= Try it =
The records below hold pictures; please leave those out and retype the rest exactly.

= Provided data =
══════

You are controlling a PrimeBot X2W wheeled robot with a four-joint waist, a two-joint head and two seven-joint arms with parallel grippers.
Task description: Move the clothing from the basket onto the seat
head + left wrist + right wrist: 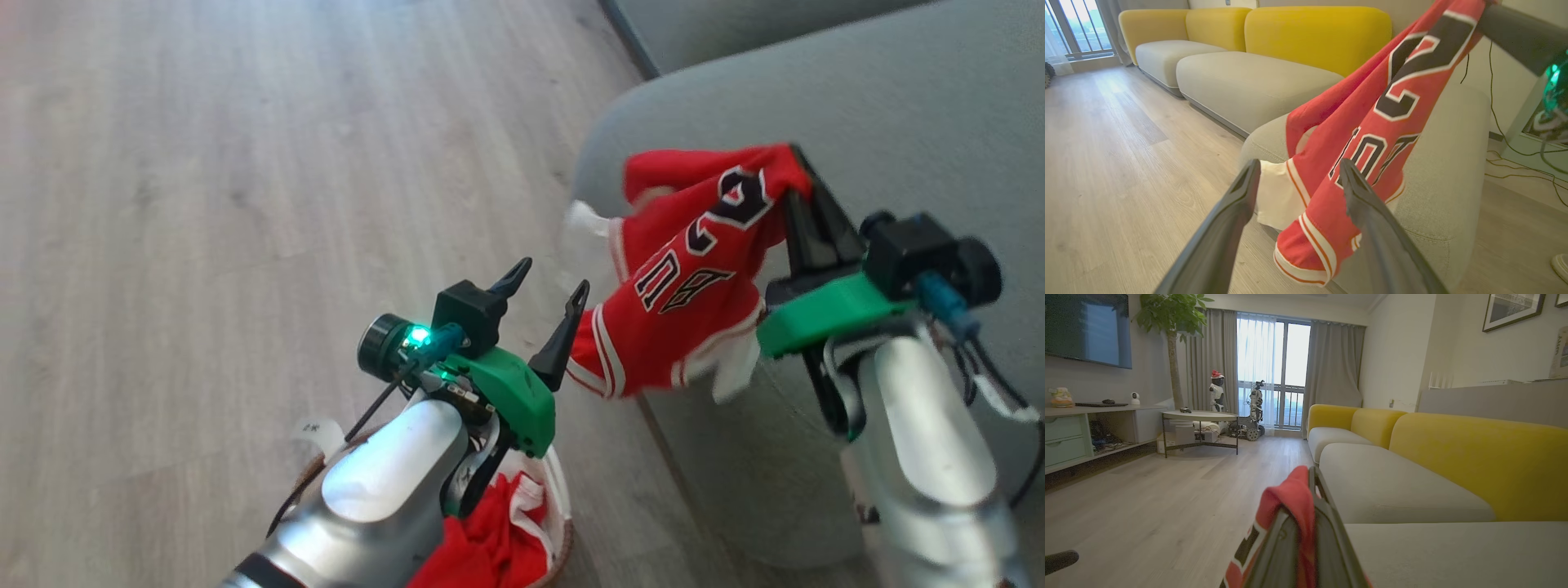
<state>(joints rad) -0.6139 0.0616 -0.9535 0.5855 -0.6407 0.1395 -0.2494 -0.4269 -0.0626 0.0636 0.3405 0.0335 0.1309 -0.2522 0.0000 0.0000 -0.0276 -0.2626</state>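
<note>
My right gripper [798,175] is shut on the red jersey [694,261], which hangs from its fingertips beside and over the rounded edge of the grey-green seat [898,106]. Black-and-white letters and a number show on the jersey [1372,134]. In the right wrist view red cloth [1290,502] is pinched between the fingers [1327,539]. My left gripper [545,306] stands open just left of the jersey's hem, fingers [1224,228] apart with nothing between them. The red shorts [498,539] lie in the basket [563,523], mostly hidden under my left forearm at the bottom.
Wood floor [245,204] spreads to the left. Further grey seats with yellow backs [1314,36] run along the wall. A low round table [1200,416], a TV shelf [1086,428] and parked robots by the window [1257,408] stand across the room. Cables [1515,155] lie right of the seat.
</note>
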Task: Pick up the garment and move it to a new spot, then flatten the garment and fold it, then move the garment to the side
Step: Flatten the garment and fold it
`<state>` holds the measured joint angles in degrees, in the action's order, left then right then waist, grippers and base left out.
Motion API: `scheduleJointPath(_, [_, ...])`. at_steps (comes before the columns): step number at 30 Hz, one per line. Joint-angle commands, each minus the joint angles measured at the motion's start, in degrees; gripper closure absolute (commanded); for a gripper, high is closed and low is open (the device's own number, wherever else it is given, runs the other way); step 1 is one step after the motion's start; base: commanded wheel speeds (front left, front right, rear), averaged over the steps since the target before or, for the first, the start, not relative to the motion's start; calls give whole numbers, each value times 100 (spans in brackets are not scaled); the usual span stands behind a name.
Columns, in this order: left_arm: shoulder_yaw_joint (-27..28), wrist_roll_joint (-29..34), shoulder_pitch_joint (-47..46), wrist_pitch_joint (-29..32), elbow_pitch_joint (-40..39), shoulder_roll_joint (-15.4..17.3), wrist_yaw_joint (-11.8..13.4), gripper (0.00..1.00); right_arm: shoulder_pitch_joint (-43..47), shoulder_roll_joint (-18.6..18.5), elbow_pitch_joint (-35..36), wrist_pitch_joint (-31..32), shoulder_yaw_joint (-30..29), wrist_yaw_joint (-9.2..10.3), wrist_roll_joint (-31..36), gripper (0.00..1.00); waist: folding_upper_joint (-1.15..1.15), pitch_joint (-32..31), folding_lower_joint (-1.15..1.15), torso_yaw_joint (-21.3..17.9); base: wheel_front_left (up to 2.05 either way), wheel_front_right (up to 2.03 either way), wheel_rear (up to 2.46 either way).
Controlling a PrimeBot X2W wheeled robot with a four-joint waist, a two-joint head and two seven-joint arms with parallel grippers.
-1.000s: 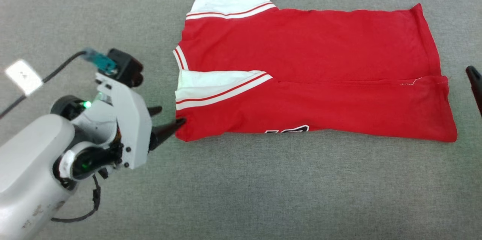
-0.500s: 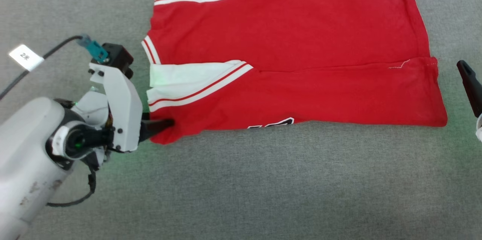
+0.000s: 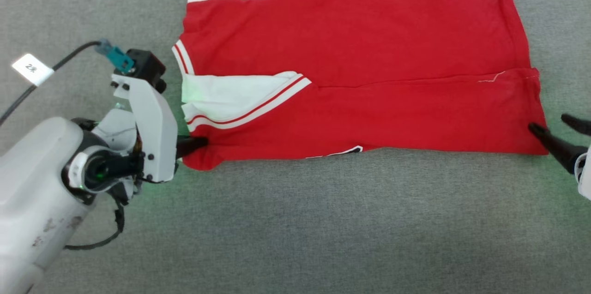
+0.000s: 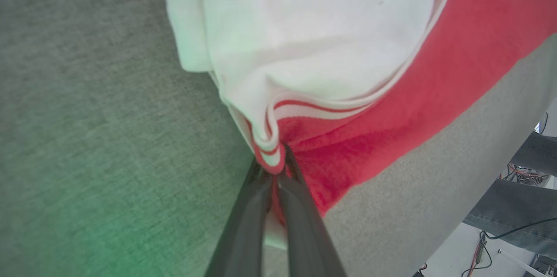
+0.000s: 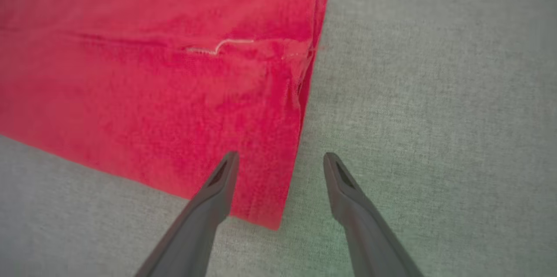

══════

= Reply to the task =
You are controlling a PrimeBot X2W wheeled robot with a four-joint waist, a two-joint head and two seven-joint arms with parallel grippers.
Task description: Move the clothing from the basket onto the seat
head + left wrist + right wrist: 
<state>(joints rad) -0.6139 0.0616 -0.9535 0.5855 -0.6407 0.1395 -0.2494 -0.4269 -0.0626 0.0636 0.3405 0.0335 0.1309 -0.2522 0.0000 0.0000 -0.0276 -0.2626</state>
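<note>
My right gripper [798,175] is shut on the red jersey [694,261], which hangs from its fingertips beside and over the rounded edge of the grey-green seat [898,106]. Black-and-white letters and a number show on the jersey [1372,134]. In the right wrist view red cloth [1290,502] is pinched between the fingers [1327,539]. My left gripper [545,306] stands open just left of the jersey's hem, fingers [1224,228] apart with nothing between them. The red shorts [498,539] lie in the basket [563,523], mostly hidden under my left forearm at the bottom.
Wood floor [245,204] spreads to the left. Further grey seats with yellow backs [1314,36] run along the wall. A low round table [1200,416], a TV shelf [1086,428] and parked robots by the window [1257,408] stand across the room. Cables [1515,155] lie right of the seat.
</note>
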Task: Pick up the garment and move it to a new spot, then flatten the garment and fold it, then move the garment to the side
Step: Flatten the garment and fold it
`<state>` holds the measured joint angles in degrees, in the action's order, left then right then waist, grippers and base left out.
Motion API: `scheduleJointPath(_, [_, ...])`. at_steps (comes before the columns): step number at 30 Hz, one per line. Joint-angle commands, each minus the joint angles measured at the motion's start, in degrees; gripper closure absolute (commanded); for a gripper, high is closed and low is open (the device's own number, wherever else it is given, runs the other way); step 1 is one step after the motion's start; base: commanded wheel speeds (front left, front right, rear), averaged over the steps since the target before or, for the first, the start, not relative to the motion's start; calls give whole numbers, each value times 100 (spans in brackets are not scaled); the usual span stands behind a name.
Columns, in this order: left_arm: shoulder_yaw_joint (-27..28), wrist_roll_joint (-29..34), shoulder_pitch_joint (-47..46), wrist_pitch_joint (-29..32), elbow_pitch_joint (-40..39), shoulder_roll_joint (-15.4..17.3), wrist_yaw_joint (-11.8..13.4), gripper (0.00..1.00); right_arm: shoulder_pitch_joint (-43..47), shoulder_roll_joint (-18.6..18.5), elbow_pitch_joint (-35..36), wrist_pitch_joint (-31..32), shoulder_yaw_joint (-30..29), wrist_yaw_joint (-9.2..10.3), wrist_roll_joint (-31..36), gripper (0.00..1.00); waist: folding_upper_joint (-1.15..1.15), pitch_joint (-32..31), folding_lower_joint (-1.15..1.15), torso_yaw_joint (-21.3..17.9); base: wheel_front_left (up to 2.05 either way), wheel_front_right (up to 2.03 either way), wheel_rear (up to 2.46 either way).
Controlling a PrimeBot X2W wheeled robot with a four-joint waist, a two-joint head and two seven-joint arms with parallel grippers.
-1.000s: 
-0.500s: 
+0.000s: 
+0.000s: 
+0.000s: 

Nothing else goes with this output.